**Material for this exercise:**
◇ ◇ ◇ ◇ ◇

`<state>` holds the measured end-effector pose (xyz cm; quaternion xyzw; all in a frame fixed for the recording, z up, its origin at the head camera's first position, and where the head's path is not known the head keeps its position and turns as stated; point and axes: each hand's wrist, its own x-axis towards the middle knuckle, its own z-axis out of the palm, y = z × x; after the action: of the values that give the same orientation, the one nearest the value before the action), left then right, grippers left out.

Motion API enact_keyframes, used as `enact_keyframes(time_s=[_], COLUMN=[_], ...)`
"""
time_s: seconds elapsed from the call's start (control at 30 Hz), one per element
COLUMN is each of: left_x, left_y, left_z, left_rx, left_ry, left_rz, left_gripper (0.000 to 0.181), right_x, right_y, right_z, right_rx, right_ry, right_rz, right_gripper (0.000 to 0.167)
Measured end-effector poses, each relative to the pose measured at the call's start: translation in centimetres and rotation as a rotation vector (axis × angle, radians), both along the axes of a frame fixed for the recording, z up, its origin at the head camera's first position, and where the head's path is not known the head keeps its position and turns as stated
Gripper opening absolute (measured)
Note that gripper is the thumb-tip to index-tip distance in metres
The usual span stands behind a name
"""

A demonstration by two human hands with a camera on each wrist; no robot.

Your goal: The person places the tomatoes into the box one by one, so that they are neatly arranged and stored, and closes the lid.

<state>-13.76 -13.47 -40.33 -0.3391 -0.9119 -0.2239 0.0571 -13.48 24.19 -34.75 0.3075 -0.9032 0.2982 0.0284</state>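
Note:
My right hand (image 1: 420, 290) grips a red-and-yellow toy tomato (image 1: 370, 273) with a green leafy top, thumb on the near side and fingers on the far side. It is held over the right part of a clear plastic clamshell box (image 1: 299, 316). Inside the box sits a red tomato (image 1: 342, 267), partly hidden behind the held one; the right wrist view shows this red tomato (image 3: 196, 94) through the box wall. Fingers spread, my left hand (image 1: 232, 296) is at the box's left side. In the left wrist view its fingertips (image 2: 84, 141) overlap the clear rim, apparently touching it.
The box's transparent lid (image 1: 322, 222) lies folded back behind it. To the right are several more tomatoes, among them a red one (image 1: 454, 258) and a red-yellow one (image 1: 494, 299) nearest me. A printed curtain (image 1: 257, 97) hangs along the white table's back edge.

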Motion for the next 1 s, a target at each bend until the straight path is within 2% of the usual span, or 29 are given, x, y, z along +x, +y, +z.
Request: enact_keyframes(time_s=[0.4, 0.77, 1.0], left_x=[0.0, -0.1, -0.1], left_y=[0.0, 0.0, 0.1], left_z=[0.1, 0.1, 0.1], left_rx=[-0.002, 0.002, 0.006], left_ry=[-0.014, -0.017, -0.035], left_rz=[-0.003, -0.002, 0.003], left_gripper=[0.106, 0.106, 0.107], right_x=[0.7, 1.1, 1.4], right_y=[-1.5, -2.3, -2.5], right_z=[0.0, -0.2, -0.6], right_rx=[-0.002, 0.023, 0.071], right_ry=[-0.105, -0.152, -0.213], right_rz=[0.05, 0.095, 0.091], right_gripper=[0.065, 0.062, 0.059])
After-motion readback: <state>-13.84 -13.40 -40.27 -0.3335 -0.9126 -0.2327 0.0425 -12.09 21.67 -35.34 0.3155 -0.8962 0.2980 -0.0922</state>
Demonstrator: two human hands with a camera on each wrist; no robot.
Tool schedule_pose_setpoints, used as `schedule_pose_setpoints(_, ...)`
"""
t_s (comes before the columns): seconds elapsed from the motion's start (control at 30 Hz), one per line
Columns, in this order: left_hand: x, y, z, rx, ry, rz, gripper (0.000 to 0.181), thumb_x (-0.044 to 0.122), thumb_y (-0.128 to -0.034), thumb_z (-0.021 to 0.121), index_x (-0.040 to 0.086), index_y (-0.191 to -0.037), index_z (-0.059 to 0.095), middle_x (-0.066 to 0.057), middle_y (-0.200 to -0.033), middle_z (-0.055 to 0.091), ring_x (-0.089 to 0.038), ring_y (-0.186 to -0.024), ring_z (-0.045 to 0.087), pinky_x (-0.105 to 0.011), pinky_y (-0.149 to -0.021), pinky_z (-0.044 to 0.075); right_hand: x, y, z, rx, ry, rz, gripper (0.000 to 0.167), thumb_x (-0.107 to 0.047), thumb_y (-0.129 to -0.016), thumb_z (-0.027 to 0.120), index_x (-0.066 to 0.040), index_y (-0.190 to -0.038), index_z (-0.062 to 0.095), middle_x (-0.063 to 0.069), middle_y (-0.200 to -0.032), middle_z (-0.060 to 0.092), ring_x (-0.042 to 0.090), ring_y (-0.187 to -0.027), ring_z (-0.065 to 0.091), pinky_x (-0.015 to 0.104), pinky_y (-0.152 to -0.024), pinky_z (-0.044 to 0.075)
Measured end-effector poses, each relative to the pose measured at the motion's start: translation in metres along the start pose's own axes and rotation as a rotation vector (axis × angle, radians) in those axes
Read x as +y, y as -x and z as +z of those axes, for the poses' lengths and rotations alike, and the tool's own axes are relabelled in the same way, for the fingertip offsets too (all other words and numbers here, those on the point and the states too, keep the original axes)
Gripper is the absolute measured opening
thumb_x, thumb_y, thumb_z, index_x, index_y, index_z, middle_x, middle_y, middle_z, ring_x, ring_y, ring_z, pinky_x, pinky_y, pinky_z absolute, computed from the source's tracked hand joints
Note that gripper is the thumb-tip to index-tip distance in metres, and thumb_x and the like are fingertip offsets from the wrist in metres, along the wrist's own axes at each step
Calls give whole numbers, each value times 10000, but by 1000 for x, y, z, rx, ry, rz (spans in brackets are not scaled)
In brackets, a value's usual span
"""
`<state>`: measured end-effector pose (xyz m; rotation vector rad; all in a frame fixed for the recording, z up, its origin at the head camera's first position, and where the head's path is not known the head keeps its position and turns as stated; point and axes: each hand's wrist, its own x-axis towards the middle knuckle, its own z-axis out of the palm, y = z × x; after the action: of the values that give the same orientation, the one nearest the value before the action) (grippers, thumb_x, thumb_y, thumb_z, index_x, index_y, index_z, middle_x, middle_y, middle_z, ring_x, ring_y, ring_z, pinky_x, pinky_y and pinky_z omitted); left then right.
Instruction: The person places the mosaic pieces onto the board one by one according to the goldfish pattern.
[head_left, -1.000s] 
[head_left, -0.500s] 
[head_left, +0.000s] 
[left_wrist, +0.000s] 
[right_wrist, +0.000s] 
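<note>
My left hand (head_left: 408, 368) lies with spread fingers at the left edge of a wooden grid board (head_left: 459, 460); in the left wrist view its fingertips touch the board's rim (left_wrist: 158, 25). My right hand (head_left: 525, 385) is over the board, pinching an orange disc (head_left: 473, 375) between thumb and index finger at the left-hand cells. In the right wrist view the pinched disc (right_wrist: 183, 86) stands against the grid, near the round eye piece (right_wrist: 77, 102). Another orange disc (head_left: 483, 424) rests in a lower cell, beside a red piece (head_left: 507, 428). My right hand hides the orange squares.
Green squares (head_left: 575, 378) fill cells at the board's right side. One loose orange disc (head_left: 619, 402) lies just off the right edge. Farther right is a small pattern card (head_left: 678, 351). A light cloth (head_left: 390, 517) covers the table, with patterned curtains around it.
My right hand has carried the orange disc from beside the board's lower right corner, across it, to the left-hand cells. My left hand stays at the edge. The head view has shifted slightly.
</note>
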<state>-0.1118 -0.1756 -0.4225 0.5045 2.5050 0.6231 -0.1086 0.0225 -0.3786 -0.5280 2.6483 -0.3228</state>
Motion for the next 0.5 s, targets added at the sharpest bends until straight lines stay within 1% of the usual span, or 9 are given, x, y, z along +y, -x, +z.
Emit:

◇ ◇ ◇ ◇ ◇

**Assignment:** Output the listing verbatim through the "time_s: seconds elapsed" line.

**Result:**
`<state>` holds the measured end-effector pose (xyz cm; quaternion xyzw; all in a frame fixed for the recording, z up, its origin at the head camera's first position, and where the head's path is not known the head keeps its position and turns as stated; point and axes: each hand's wrist, its own x-axis towards the middle knuckle, its own z-axis out of the palm, y = z × x; after the action: of the values that give the same orientation, the one nearest the value before the action), left then right, grippers left out.

Motion API enact_keyframes, used as `enact_keyframes(time_s=[_], COLUMN=[_], ...)`
"""
time_s: seconds elapsed from the call's start (control at 30 Hz), one per element

The exercise requires no additional output.